Prima però di emozionarsi troppo, in un senso o nell'altro, di fronte a questi risultati vale la pena di capire come nasce e come è strutturato l'esercizio. L'obiettivo della Jiao Tong era e resta fin dall'inizio (2003) quello di individuare la posizione delle università cinesi nel contesto internazionale e al contempo di offrire qualche orientamento al gran numero di studenti che ogni anno vengono inviati a studiare all'estero. Queste finalità spiegano la metodologia adottata, che punta su dati facilmente accessibili e di forte impatto intuitivo, ma assai parziali. La qualità della didattica, per esempio, è valutata solo sulla base del numero di premi Nobel e medaglie Fields (il "Nobel" della matematica) che ciascun ateneo annovera tra i suoi laureati. Essere una "fabbrica di Nobel" è un fattore di ovvio richiamo, ma i Nobel sono solo 847 in tutto dalla fondazione del premio e le medaglie Fields appena 56, un campione non particolarmente significativo per valutare la qualità della didattica nel suo complesso, che però pesa per il 10% nella formula Jiao Tong. Poiché il numero di Nobel e Fields che insegnano o hanno insegnato in un'università incide addirittura per un quinto sul ranking complessivo in quanto indicatore di prestigio del corpo docente, è chiara la difficoltà strutturale di migliorare sensibilmente la propria posizione, difficoltà esacerbata per molti atenei italiani dal fatto che Jiao Tong, e questo di nuovo si spiega con le sue finalità, non considera le scienze umane.

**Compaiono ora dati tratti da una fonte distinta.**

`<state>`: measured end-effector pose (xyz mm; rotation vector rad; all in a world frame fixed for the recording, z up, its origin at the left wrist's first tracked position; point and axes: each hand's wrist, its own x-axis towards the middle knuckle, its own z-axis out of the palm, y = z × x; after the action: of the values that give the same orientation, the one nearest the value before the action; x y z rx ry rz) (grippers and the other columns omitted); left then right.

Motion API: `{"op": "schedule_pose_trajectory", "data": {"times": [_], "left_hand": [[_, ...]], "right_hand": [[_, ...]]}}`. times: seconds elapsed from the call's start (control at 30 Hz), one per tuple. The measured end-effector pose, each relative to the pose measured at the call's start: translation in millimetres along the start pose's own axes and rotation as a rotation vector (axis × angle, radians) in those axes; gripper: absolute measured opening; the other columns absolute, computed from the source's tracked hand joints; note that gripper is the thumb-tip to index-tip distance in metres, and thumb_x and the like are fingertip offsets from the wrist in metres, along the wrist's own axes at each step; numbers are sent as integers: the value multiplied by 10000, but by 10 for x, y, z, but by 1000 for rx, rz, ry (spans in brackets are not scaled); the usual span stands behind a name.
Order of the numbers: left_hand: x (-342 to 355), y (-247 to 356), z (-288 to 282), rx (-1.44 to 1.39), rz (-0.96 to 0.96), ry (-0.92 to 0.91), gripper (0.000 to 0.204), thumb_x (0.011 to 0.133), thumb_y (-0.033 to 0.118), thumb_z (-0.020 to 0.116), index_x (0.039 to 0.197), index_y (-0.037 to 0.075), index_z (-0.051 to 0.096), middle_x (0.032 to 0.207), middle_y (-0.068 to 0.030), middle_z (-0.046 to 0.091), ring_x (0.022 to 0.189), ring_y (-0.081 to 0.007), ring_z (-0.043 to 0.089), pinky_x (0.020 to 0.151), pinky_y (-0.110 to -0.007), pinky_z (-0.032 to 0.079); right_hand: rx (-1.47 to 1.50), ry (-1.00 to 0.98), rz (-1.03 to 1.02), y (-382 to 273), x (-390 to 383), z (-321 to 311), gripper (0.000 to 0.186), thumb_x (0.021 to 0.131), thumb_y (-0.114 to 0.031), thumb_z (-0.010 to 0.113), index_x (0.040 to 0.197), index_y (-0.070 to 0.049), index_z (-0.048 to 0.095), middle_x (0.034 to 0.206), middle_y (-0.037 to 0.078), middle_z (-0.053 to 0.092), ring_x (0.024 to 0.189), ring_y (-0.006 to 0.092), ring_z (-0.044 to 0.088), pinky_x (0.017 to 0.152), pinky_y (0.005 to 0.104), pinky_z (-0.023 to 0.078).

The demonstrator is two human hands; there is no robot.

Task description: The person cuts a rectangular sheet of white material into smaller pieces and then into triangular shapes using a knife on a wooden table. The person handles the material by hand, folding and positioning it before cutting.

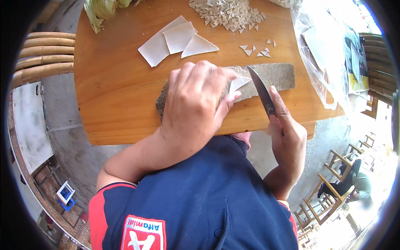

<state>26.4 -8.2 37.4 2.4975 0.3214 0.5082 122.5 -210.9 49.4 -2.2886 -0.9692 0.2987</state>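
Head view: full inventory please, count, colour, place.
table: 1, brown wood, centre
white sheets: 3, overlapping, far left-centre
triangle pile: uncounted, off-white, far edge
loose triangles: about ten, off-white, below pile
leafy bundle: 1, pale green, far left corner
block: 1, grey-brown, under left hand
white triangle: 1, on block
knife: 1, dark blade, right hand
plastic bag: clear, right edge
bamboo slats: several, tan, both sides
chairs: several, brown, lower right
other person: 1, pale-green top, lower right
shirt: 1, navy and red, bottom
left hand: 1, bare, over block
right hand: 1, bare, gripping knife
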Motion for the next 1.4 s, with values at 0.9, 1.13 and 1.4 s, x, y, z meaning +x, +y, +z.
{"op": "schedule_pose_trajectory", "data": {"times": [0.9, 1.13, 1.4], "left_hand": [[-250, -33, 78, 36, 55, -66, 537, 799, 203, 803, 1305, 92, 661, 1176, -103, 537, 1039, -276, 517, 890, -420, 427], [-249, -23, 81, 55, 55, -78, 531, 800, 201, 802, 1300, 88, 661, 1189, -104, 524, 1042, -274, 515, 889, -422, 425], [-236, 2, 53, 81, 67, -88, 549, 803, 205, 804, 1314, 85, 644, 1184, -109, 524, 1045, -287, 511, 890, -422, 426]], "right_hand": [[-361, -104, -91, -232, 28, 72, 772, 782, -4, 728, 1503, -188, 524, 686, 91, 599, 585, 239, 632, 563, 401, 529], [-456, -197, 22, -552, -20, 116, 808, 793, 54, 651, 1548, -153, 452, 742, 139, 604, 620, 264, 647, 612, 401, 543], [-390, -144, 34, -510, -58, 139, 897, 763, -79, 800, 1567, -178, 414, 707, 89, 610, 596, 249, 647, 577, 401, 552]]}}
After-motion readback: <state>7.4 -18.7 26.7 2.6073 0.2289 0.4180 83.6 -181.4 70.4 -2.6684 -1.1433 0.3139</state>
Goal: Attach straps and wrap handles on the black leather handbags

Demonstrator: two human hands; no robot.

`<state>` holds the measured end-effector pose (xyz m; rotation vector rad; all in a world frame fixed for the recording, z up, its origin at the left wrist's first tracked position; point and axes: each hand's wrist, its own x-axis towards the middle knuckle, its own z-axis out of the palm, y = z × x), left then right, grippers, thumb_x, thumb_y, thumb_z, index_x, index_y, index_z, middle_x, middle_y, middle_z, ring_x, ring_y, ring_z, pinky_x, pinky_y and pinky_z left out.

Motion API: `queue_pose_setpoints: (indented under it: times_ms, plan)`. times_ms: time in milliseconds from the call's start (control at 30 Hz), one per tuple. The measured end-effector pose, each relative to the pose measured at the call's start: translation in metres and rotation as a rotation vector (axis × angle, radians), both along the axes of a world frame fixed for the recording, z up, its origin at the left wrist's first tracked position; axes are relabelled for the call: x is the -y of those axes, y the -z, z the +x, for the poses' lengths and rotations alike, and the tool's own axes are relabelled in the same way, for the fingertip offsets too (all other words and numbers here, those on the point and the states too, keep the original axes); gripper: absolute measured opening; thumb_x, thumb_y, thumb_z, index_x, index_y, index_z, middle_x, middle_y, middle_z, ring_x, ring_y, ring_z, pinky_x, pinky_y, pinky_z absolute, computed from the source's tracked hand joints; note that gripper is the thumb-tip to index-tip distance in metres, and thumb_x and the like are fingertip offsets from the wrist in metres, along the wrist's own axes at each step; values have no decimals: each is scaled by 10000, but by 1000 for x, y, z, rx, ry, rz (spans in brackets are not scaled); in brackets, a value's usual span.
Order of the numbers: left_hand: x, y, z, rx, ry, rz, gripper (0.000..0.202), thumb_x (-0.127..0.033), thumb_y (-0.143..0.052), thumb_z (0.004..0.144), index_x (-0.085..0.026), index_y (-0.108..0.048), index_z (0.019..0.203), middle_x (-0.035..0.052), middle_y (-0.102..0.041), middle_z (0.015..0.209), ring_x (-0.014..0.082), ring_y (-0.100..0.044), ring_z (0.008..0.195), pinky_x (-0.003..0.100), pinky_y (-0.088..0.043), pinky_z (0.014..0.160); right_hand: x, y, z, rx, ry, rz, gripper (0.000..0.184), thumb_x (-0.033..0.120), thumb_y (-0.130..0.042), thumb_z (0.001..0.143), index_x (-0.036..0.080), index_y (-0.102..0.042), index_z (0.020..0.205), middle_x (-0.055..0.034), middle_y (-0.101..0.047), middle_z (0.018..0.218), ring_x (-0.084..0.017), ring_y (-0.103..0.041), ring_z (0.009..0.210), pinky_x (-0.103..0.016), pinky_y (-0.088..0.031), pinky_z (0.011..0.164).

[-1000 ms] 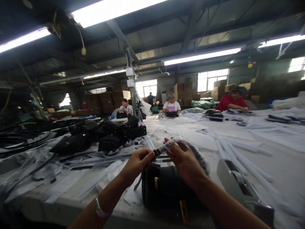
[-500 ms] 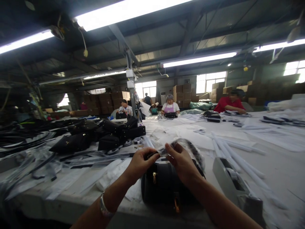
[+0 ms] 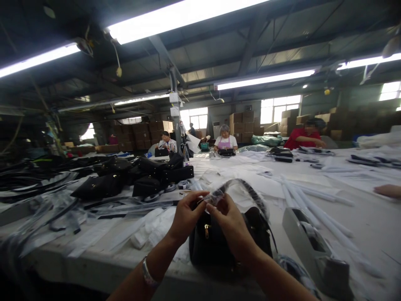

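Note:
A black handbag [image 3: 203, 248] with gold-coloured zip pulls stands on the table edge in front of me. Its curved handle [image 3: 252, 190], covered in clear plastic wrap, arches above the bag. My left hand [image 3: 187, 215] pinches the handle's near left end, thumb against fingers. Close beside it, my right hand [image 3: 231, 221] has its fingertips closed on the plastic-wrapped part of the same handle. The right hand and forearm hide part of the bag's front. What exactly lies between the fingertips is hard to make out.
A grey tape dispenser [image 3: 316, 246] stands right of the bag. Several black bags [image 3: 147, 184] are heaped at left, near plastic-wrapped straps and white wrapping [image 3: 153, 228]. Long white rolls [image 3: 303, 200] lie at right. Co-workers sit across the table; another person's hand [image 3: 387, 191] shows at the right edge.
My right hand has moved down and left, right up to my left hand. The handle's arch shows more plainly. Another person's hand has come in at the right edge.

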<state>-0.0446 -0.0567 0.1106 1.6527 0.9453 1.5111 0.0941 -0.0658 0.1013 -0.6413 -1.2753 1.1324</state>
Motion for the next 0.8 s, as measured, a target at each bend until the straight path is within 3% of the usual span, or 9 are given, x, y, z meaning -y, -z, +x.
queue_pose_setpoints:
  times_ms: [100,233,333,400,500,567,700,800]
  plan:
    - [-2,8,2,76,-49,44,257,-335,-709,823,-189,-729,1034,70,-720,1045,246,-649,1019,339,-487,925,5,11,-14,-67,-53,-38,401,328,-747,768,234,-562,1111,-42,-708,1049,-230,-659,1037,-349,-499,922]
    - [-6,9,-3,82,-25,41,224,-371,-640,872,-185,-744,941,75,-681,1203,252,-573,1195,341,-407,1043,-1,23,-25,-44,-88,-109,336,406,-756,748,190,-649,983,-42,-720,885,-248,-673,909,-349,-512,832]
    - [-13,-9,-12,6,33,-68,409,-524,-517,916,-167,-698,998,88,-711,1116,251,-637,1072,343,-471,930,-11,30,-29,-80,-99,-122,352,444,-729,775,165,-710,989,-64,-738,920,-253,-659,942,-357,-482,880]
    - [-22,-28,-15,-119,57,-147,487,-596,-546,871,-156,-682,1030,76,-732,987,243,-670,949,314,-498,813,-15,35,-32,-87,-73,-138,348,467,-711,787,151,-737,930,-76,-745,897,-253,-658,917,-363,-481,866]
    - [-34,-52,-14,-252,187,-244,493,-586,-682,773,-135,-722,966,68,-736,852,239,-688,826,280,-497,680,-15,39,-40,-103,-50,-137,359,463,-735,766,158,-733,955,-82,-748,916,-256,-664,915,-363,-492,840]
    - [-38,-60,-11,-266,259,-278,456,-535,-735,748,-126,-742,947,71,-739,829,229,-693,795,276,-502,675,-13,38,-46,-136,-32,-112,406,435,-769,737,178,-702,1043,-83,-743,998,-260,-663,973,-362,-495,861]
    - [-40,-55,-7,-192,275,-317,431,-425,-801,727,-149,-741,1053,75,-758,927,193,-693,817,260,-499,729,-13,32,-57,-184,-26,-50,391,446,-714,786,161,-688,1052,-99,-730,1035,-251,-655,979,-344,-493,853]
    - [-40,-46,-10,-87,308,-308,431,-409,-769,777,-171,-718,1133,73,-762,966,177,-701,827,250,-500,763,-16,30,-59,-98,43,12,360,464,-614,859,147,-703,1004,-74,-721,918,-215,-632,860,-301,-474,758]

Rankings ne esistono ormai molti, un po' di tutti i tipi. Alcuni, come ad esempio il noto QS, attribuiscono molto peso al fattore reputazionale, cioè di fatto a un sondaggio tra addetti ai lavori, poco affidabile e comunque soggetto a manipolazione (Sole 24 Ore del 9 settembre 2011). Altri, come il Times Higher Education, ricorrono ad un paniere più articolato di indicatori. L'Unione Europea ha deciso di intervenire promuovendo la creazione dello U Multirank (www.u-multirank.eu), che invece di produrre una hit parade unica offre la possibilità di confrontare i profili degli atenei in diversi settori di attività (ricerca, trasferimento tecnologico, orientamento internazionale, collaborazione regionale). L'obiettivo è quello di spostare l'attenzione dalle classifiche ai dati, e la piattaforma, varata da poche settimane, raccoglie in effetti dati interessanti e più analitici. È presto però per dire quale sarà l'impatto complessivo dell'iniziativa, ma intanto neppure il Multirank ha resistito alla tentazione di offrire qualche classifica parziale, per settore.

La realtà virtuale creata dalle classifiche, lo si voglia o no, influisce su come vengono percepiti le singole istituzioni e il sistema nel suo complesso. A livello di policy, però, l'esercizio serve a poco. Sono dati più concreti - il numero di iscritti, gli abbandoni, la regolarità degli studi, la qualità della ricerca, il rapporto tra finanziamenti disponibili e risultati conseguiti, tanto per citarne alcuni - che conviene tener d'occhio e sui quali impostare strategie di miglioramento.